**Description of the task:**
In the entries below, count the lines that contain the word "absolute" and give only that number.

**Data supplied:**
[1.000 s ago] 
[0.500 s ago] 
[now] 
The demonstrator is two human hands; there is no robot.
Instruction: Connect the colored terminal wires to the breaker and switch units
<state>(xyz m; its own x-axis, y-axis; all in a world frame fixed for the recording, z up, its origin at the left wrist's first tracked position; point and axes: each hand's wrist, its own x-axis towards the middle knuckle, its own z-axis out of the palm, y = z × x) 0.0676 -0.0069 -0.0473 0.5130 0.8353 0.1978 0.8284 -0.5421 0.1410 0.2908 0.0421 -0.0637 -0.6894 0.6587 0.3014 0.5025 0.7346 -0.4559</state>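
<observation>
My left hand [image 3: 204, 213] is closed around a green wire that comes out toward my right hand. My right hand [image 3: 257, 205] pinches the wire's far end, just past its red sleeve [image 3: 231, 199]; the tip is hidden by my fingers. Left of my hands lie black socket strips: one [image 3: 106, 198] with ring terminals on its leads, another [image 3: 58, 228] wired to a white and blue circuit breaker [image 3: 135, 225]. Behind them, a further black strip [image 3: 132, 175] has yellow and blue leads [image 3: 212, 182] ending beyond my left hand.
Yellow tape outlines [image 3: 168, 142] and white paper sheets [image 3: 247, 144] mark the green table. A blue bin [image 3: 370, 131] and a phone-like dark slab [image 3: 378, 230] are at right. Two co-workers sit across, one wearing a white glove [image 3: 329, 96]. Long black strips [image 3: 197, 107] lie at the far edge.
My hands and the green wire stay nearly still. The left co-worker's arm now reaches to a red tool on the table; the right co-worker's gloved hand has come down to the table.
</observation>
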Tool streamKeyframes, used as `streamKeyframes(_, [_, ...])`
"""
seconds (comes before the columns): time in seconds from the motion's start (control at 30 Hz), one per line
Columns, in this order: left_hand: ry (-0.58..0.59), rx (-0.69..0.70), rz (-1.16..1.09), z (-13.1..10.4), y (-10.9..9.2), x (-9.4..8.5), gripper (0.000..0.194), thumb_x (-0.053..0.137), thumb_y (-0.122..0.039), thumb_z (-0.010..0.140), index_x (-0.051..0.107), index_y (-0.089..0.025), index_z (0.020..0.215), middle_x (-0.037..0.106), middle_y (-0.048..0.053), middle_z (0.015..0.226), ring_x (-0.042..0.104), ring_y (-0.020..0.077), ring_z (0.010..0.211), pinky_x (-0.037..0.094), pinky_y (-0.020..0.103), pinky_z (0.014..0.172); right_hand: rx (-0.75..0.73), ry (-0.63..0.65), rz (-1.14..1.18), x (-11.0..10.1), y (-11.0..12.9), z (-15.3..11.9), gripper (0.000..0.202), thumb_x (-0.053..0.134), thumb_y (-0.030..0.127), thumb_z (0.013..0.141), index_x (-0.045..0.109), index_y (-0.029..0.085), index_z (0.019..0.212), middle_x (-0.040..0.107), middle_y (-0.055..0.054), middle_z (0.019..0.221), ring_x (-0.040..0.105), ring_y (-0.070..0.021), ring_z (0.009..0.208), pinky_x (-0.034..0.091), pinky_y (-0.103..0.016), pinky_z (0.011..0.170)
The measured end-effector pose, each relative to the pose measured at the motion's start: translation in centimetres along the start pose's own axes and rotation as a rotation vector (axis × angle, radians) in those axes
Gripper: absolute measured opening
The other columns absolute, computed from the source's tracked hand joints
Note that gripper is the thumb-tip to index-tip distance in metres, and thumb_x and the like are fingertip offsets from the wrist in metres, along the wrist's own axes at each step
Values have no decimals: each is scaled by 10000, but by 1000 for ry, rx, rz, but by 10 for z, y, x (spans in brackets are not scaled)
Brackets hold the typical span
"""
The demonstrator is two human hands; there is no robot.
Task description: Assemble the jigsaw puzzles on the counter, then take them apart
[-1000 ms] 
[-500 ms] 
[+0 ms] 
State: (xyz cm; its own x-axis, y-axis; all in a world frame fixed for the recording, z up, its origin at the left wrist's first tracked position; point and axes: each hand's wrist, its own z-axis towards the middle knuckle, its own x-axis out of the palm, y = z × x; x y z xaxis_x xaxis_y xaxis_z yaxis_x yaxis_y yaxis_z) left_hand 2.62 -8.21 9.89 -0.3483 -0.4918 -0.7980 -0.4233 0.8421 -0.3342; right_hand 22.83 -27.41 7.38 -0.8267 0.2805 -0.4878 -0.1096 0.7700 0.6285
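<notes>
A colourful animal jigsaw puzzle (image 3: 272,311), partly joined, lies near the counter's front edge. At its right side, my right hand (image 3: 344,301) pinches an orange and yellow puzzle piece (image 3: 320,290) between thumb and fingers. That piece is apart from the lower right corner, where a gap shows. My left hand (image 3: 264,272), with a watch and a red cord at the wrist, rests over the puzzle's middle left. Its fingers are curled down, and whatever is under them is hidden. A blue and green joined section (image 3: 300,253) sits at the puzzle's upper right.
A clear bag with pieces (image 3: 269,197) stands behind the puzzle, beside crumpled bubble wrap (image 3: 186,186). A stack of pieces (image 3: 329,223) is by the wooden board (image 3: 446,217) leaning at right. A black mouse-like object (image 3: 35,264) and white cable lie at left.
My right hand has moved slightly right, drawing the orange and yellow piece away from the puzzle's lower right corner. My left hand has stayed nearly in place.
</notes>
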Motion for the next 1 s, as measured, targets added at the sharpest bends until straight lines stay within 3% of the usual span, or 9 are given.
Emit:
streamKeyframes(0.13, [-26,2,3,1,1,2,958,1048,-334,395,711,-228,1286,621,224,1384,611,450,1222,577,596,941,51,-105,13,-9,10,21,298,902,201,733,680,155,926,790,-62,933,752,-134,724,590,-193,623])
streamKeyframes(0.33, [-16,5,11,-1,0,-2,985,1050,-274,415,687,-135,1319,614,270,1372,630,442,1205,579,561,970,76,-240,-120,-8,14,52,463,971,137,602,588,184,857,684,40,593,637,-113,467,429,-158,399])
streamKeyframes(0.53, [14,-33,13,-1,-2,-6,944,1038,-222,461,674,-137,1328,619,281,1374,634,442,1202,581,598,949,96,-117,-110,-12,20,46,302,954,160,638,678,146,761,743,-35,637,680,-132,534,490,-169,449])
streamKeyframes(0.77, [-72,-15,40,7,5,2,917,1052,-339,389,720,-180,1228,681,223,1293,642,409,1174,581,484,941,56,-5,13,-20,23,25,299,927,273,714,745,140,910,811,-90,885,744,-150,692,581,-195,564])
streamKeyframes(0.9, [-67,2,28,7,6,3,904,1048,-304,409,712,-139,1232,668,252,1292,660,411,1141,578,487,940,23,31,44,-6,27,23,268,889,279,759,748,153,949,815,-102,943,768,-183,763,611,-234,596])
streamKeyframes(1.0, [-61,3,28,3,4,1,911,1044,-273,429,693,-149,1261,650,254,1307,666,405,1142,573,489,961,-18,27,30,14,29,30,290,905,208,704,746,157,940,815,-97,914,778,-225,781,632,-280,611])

**Finished task:**
2